**Exercise description**
Give again, unaltered, the lines of the listing below that run from the line having "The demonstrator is" through the line having "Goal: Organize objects".

____________________

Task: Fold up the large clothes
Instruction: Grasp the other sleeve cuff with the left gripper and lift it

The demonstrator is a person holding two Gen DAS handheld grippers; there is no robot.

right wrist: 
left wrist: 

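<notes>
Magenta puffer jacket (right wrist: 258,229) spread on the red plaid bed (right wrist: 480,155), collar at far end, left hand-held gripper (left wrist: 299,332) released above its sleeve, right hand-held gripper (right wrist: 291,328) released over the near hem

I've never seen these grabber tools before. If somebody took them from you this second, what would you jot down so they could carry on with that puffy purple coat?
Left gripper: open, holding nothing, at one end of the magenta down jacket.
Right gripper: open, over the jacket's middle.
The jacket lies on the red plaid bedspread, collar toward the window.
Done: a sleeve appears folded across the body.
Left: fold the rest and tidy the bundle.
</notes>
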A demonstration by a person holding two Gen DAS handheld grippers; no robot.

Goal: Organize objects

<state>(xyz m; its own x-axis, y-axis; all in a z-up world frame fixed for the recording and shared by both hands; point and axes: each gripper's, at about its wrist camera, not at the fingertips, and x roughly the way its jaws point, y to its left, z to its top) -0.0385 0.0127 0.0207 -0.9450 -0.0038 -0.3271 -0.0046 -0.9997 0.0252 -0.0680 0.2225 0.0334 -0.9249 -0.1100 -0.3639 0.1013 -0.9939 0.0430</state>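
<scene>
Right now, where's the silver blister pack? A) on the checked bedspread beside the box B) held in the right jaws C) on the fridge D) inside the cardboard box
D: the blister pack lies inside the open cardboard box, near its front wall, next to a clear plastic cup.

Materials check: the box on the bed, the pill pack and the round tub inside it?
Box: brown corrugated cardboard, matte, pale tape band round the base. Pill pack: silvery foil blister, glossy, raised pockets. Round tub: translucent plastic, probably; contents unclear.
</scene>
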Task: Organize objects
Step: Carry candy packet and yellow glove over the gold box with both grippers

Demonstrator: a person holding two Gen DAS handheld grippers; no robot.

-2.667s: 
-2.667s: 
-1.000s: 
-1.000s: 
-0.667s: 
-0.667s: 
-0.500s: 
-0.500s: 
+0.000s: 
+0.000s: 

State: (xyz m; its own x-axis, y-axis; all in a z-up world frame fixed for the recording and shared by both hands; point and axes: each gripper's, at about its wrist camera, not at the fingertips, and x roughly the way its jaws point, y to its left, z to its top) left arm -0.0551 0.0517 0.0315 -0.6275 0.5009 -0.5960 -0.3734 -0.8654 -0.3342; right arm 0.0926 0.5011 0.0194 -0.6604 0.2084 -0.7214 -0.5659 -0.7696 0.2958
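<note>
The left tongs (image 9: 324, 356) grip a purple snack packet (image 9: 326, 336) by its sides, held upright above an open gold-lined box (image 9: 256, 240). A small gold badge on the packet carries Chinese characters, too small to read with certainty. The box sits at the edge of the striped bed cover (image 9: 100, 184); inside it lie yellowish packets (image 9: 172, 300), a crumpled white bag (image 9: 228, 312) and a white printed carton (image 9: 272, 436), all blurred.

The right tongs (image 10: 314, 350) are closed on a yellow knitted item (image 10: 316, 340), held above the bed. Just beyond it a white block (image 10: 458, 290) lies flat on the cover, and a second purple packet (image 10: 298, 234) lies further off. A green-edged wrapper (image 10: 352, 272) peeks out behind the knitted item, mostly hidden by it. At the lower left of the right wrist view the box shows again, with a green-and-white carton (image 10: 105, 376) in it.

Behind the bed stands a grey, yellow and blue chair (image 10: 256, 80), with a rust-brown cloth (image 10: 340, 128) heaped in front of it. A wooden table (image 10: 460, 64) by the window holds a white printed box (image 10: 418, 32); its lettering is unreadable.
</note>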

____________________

**Response area**
The demonstrator is a person holding two Gen DAS handheld grippers; there is no robot.

right wrist: 
left wrist: 

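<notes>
Magenta puffer jacket (right wrist: 258,229) spread on the red plaid bed (right wrist: 480,155), collar at far end, left hand-held gripper (left wrist: 299,332) released above its sleeve, right hand-held gripper (right wrist: 291,328) released over the near hem

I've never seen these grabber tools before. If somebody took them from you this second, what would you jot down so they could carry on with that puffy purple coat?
Left gripper: open, holding nothing, at one end of the magenta down jacket.
Right gripper: open, over the jacket's middle.
The jacket lies on the red plaid bedspread, collar toward the window.
Done: a sleeve appears folded across the body.
Left: fold the rest and tidy the bundle.
</notes>
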A demonstration by a person holding two Gen DAS handheld grippers; no robot.

Goal: Organize objects

There is no more to this answer.